━━━━━ Exercise data ━━━━━

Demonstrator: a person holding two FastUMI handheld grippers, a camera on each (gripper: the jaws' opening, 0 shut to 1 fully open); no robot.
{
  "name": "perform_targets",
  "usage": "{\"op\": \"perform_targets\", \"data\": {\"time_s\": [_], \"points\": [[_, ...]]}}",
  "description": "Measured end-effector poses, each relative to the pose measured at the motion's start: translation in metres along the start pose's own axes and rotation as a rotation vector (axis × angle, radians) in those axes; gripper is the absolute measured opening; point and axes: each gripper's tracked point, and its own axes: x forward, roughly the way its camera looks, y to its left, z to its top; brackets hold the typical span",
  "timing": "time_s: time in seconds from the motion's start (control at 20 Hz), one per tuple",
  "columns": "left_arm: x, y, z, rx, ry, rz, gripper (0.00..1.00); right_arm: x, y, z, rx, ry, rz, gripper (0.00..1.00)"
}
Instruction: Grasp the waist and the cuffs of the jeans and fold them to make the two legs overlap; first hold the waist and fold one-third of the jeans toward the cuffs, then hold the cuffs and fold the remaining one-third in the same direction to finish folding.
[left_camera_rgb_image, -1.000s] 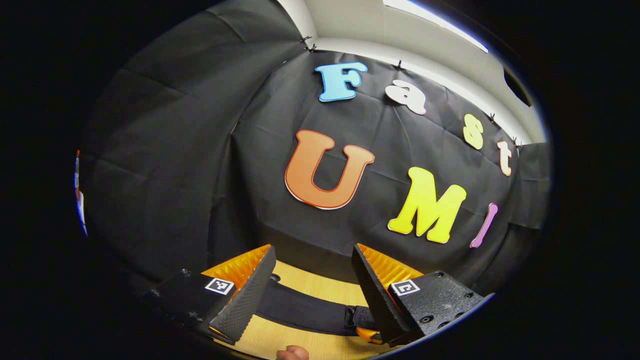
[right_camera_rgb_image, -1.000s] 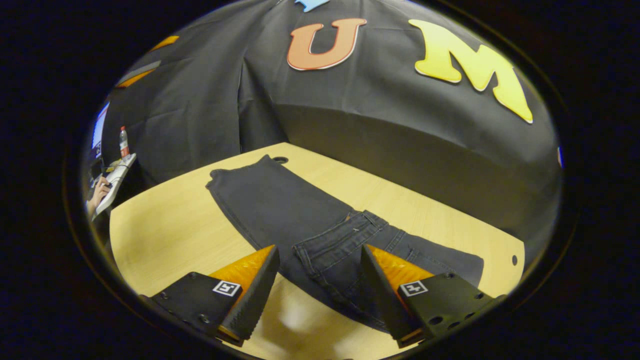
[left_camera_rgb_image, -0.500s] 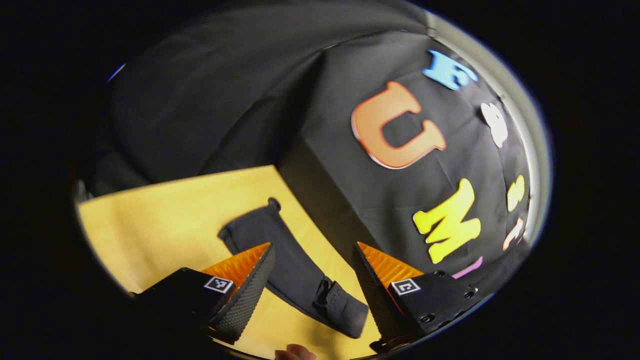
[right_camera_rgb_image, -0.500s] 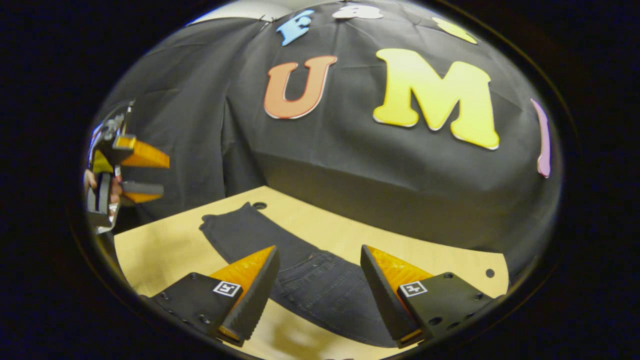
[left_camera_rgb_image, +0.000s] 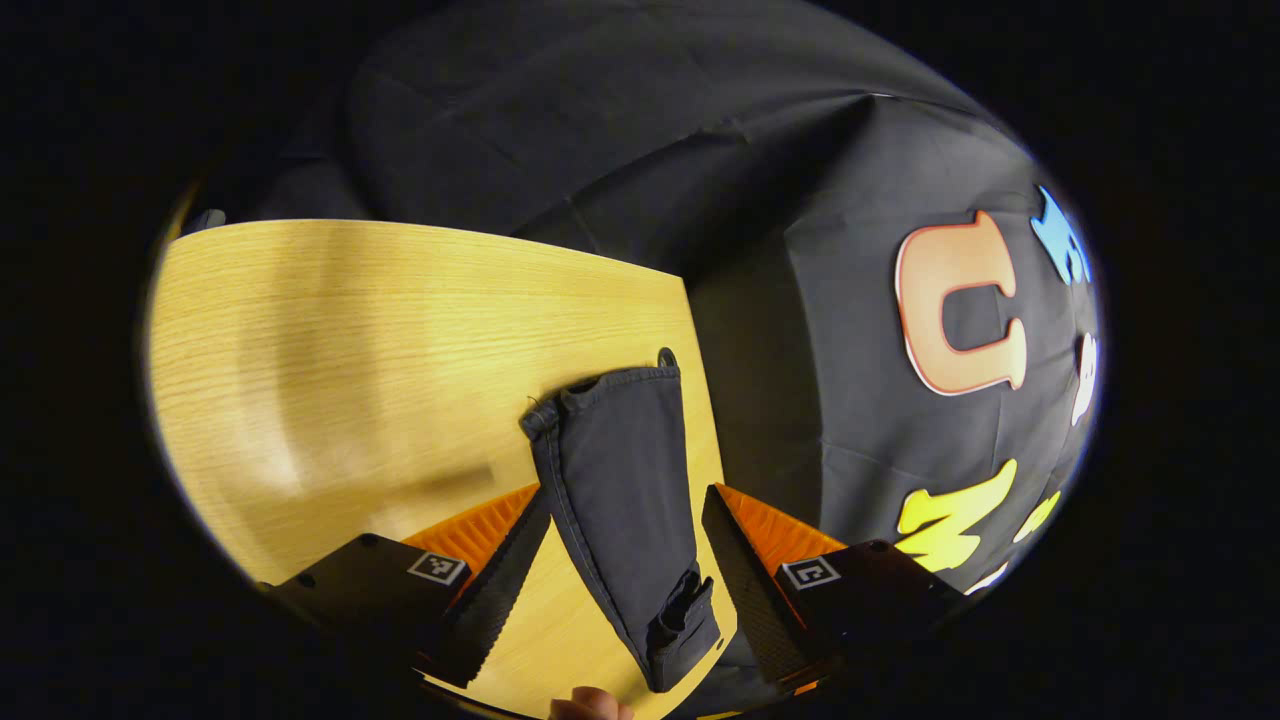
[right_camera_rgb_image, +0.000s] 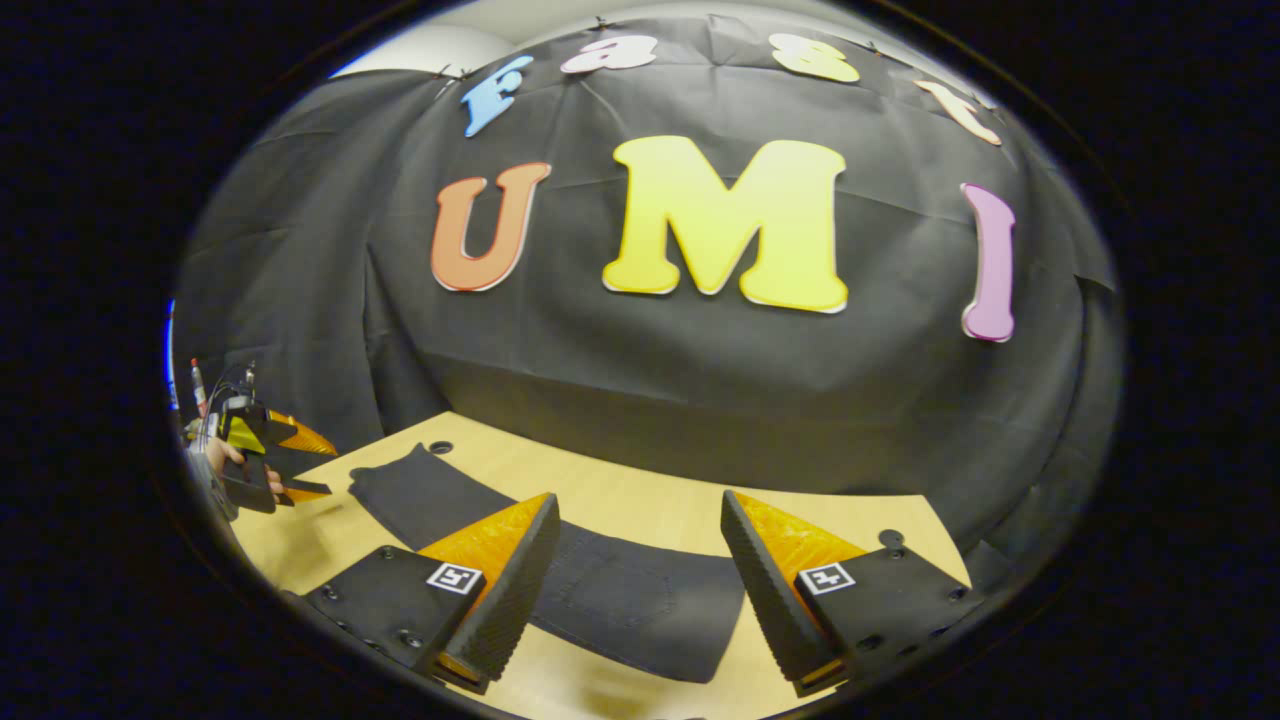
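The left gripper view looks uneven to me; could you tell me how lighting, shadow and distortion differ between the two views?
Left gripper view: a pale sheen and soft shadow band cross the table, its far edge bowed by the fisheye; jeans sharp. Right gripper view: even light, the left gripper squeezed small at the rim, a faint shadow below the jeans.
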Motion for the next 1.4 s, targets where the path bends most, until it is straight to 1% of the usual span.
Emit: {"op": "perform_targets", "data": {"time_s": [0.15,0.3,0.5,0.75,0.9,0.95,1.1,1.15,1.2,1.3,1.4], "points": [[0.02,0.021,0.0,0.004,0.013,0.073,0.99,-0.01,-0.032,0.003,0.029,0.003,-0.07,0.99],[0.029,0.026,0.001,-0.037,0.018,0.094,0.99,-0.018,-0.056,0.003,0.053,0.005,-0.122,0.99],[0.047,0.018,0.008,-0.077,0.006,0.063,0.99,-0.022,-0.074,0.0,0.079,0.02,-0.156,0.99],[0.061,0.011,0.018,-0.141,-0.013,0.035,0.99,-0.017,-0.086,-0.011,0.126,0.051,-0.176,0.99],[0.071,0.003,0.017,-0.145,-0.023,0.022,0.98,-0.015,-0.09,-0.013,0.125,0.055,-0.182,0.99],[0.075,0.0,0.016,-0.144,-0.022,0.017,1.0,-0.016,-0.091,-0.014,0.122,0.059,-0.183,0.99],[0.088,-0.009,0.017,-0.165,-0.033,-0.002,0.98,-0.018,-0.101,-0.015,0.128,0.065,-0.195,0.99],[0.091,-0.007,0.016,-0.17,-0.025,0.002,0.97,-0.02,-0.105,-0.014,0.13,0.063,-0.201,0.99],[0.092,0.0,0.013,-0.176,-0.02,0.024,1.0,-0.022,-0.109,-0.013,0.13,0.062,-0.209,0.99],[0.094,0.016,0.011,-0.188,-0.017,0.076,0.53,-0.024,-0.116,-0.013,0.134,0.061,-0.221,0.99],[0.094,0.019,0.01,-0.184,-0.021,0.095,0.07,-0.024,-0.12,-0.013,0.139,0.061,-0.228,0.99]]}}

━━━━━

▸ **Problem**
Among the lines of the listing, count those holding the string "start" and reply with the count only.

▸ **Exercise result**
2